Подворотня вывела его на соседнюю улицу. И тут ему повезло, у дома стоял «пежо-карсервис».
Он остановил машину на окраине Вены, у кладбища. Купил цветы, вошел в ворота. Оглядевшись, положил букет на первую попавшуюся могилу и быстро зашагал по аллее.
Он шел мимо крестов, памятников, оград, часовен. Наконец, свернув на тропинку, он добрался до калитки, открыл ее и очутился на узенькой улочке.
Арка дома. Уютный дворик, и Штиммель вышел в заброшенный парк.
Здесь он позволил себе расслабиться. Присел на скамейку и закурил.
Парк был пуст. Только пели птицы да солнечные лучи с трудом пробивались сквозь плотную листву дубов.
Штиммель пошел по аллее. Медленно, словно экономя силы для броска.
Вот он, крохотный, заросший тиной пруд. А на берегу бело-розовое здание пансиона «Верта».
Штиммель вошел, звякнул звонок.
Навстречу ему поднялся крепкий мужчина в табачного цвета рубашке и джинсах.
– Привет, Шандор.
– Привет, – мужчина усмехнулся, – если ты пришел
– Правильно.
– Вещи и документы в твоей комнате.
– Мне нужна венгерская виза.
– Считай, что она у тебя есть. Какой паспорт возьмешь?
– На фамилию Гербер.
Роман Гольдин и Филин ужинали. Они сидели на терраске, обвитой плющом, за круглым, уставленным закусками столом.
– Давай.
Филин налил Гольдину водки, настоянной на почках смородины.
– Смотри, почти совсем зеленая, – усмехнулся Гольдин, поднимая рюмку.
– Одно здоровье, а не напиток, – сказал Филин, но себе почему-то налил марочного портвейна «Черные глаза».
– А ты почему не пьешь, раз здоровье?
– А я, – Филин медленно, со вкусом выцедил портвейн, – а я к этой гадости привык. В свое время, Рома, когда ты еще в пеленки писал, я уже был вор-законник. Знаешь, в нашем мире тоже иерархия была, как в КПСС. В общем, мелочь всякая и паханы. Они вроде секретарей. Пахан во всем должен был от мелочи отличаться, так что на мельнице, иначе это катраном зовется, или просто на хазе, в загул подлинно делового по манере можно было отличить. Он, может, дома водку в три горла жрал, а на людях дорогие напитки, еда дорогая, ну, конечно, одежда, и часики «Лонжин» рыжие, и баба чтоб как на картинке.
– Так когда это было, – засмеялся Гольдин, – тогда еще ходили кожаные рубли и деревянные полтинники.
– Давно, Рома, ой как давно. Но порядок был.
– Значит, и ты, Анатолий Степанович, против демократии?
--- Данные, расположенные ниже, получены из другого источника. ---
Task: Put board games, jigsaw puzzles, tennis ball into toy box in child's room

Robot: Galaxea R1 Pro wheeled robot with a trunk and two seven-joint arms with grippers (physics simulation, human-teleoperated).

– Я за твердую руку. Порядок в стране, значит, и в законе порядок.
Гольдин опрокинул рюмку, одобрительно крякнул:
– Хорошо. Я к чему говорю-то, – сказал он, прожевывая кусок рыбы, – разве такие масштабы тогда были? Нет. Сейчас мы крутим миллионными делами. Кстати.
Гольдин встал, взял кейс, скромно стоящий в уголке. Рукой отодвинул посуду на столе, положил кейс, открыл крышку и повернул его к Филину.
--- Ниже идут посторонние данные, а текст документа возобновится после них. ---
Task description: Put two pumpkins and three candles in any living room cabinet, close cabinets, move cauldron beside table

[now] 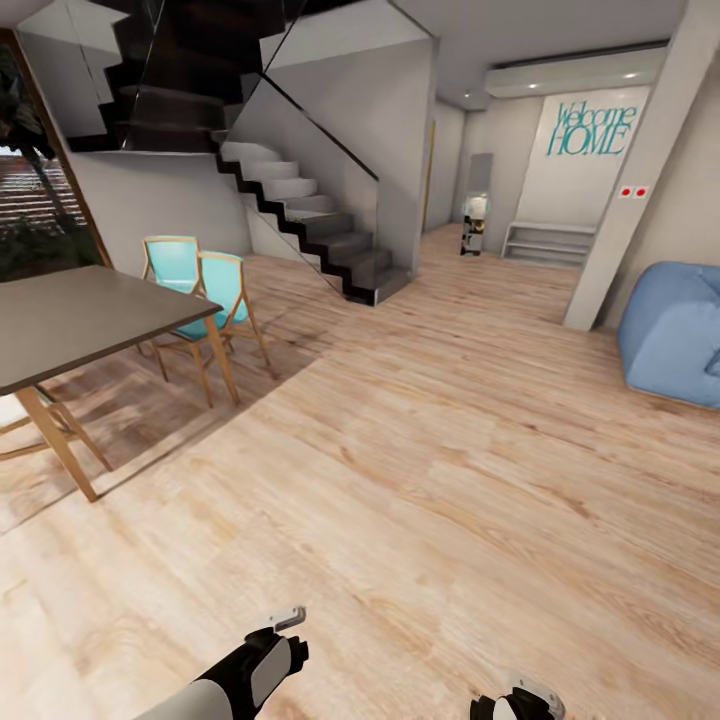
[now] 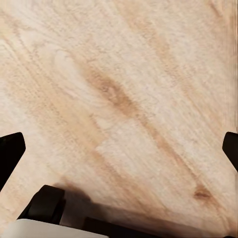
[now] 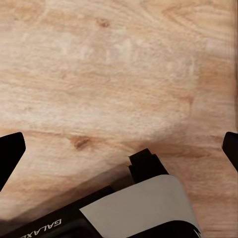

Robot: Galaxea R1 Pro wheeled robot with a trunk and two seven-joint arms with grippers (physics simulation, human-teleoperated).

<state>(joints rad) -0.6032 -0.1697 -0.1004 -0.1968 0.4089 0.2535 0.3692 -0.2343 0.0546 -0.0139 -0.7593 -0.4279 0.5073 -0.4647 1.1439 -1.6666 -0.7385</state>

В чемодане плотно лежали пачки долларов.
– Твоя доля. Восемьдесят тысяч, мелкими, как ты и просил.
Филин несколько минут разглядывал деньги, потом погладил их.
– Это подачки, Рома, подачки. Мне нужна настоящая сумма.
– Будет настоящее дело – будет и сумма. Пока мы работаем по мелочи. Золото, камни, которые ты переправляешь нам, реализуются медленно. Слишком медленно.
– А что же ты хочешь?
– Наркотики.
– Ого! – присвистнул Филин.
– Вы ничего не понимаете. Сейчас идет война с латиноамериканскими картелями, ввоз наркоты резко сократился. А в СССР есть все главное – сырье.
– Ты хочешь, чтобы мы его тебе отправляли?
– Чтобы стать богатым, нужно отправлять готовый продукт. Кстати, у тебя же есть люди в таможне?
– Конечно.
– Сведи меня с ними.
– Рома, ты что, фраера нашел? Я дам тебе все свои связи, а ты сунешь мне еще один кейс и выгонишь меня из дела.